About a year ago on a sunny day I climbed into Galicia on the Camino and stayed on O’Cebreiro. I woke to a fog which turned into a driving rain.

The Camino follows farm roads which are also used by the local animals, with predictable results. I arrived in Triacastela in the rain and changed into dry clothes. I usually wore my sandals in the evening, but it was pouring. I therefore wore my boots to church.

The local church is one to Santiago. This photo shows it in a rare moment of sunshine. The building is black with lichen, moss, and small plants nourished by the perpetual rain.

I went into the cold, damp church; the priest arrived wearing a heavy down jacket and invited us to sit up in the choir stalls. As the pilgrims filled the sanctuary, a distinct odor of cow also permeated the church – but then He was born in a stable, so it was the first thing He smelled.

We sat around the altar in a cold twelfth-century Romanesque church with flickering candles and a barnyard odor.
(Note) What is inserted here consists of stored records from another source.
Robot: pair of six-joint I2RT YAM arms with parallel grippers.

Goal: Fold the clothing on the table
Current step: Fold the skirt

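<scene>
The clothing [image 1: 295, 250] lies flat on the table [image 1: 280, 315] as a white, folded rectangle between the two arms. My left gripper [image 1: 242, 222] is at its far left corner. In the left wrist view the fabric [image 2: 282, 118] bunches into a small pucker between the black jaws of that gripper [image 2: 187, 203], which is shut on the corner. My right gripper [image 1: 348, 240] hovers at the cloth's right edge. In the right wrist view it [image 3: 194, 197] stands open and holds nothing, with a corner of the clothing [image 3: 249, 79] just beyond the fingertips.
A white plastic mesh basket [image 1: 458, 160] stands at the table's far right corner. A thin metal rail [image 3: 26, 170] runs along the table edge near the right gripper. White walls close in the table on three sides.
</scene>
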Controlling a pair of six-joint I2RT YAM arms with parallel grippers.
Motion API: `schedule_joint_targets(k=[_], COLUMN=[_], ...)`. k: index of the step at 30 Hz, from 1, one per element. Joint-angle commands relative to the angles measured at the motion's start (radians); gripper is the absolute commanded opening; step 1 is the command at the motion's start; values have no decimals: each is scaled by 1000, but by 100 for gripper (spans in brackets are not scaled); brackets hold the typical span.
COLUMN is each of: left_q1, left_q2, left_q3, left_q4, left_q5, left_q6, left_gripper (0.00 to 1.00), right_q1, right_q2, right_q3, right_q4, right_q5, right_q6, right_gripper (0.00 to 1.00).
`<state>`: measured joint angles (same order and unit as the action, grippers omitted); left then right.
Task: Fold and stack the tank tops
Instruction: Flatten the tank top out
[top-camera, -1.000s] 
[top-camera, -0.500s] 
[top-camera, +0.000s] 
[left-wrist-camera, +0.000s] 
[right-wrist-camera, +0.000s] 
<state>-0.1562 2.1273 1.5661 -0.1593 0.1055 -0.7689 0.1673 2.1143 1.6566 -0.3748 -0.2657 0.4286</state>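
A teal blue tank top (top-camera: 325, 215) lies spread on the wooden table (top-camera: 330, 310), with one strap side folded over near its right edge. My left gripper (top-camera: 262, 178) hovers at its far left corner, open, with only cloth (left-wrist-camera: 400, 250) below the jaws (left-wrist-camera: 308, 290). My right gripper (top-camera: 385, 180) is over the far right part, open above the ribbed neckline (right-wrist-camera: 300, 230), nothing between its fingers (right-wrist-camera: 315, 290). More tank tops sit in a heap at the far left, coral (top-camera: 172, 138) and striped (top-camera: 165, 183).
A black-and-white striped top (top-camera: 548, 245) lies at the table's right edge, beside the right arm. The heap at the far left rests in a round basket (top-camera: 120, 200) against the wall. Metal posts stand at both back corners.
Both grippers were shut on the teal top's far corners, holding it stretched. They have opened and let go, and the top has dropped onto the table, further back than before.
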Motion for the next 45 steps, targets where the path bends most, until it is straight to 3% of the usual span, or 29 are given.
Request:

The priest came out and noticed that the Brazilian girl next to me was shivering. He went back and got his jacket for her. His warmth made us forget the chill of the church.

Jack Hitt wrote a book in the Camino, Off the Road, from which some of the funniest lines in The Way are taken. Jack did the Camino back in 1994, so the animal population has declined somewhat and facilities are much better, but the Camino is still very rustic.

I had deep sympathy with this passage from his book:

The only accessible roads are ox paths, all paved in squishy sheets of bovine and ovine dung. The village smells of fresh shit, quite piquant in the late morning. Parked at the front door of each house is an ox, who welcomes us by evacuating his bowels in a small explosion. At the occasional post is tethered a cow who also seems genuinely excited by our arrival and speaks oxen. Scrawny dogs howl at our approach, scampering along and then slip-sliding in an impressive 180-degree halt. Chickens flit along the surface of the shit, screeching an unconvincing claim to ownership.

Let me say this about shit. I have spent months walking through all manner of it. To tell the truth, a pilgrim comes to like shit. I know this sounds like an acquired taste, possibly born of necessity. But shit, of the rural variety, can have an attractive odor. I am not including humans; don’t even want to talk about it. But ruminants, horses, rural dogs, and chickens produce tons of dung along the road. And I welcome it because the wafting odor of manure is an olfactory signal of pending rest. It means animals, which means people, which means shelter, which means coffee and water and food.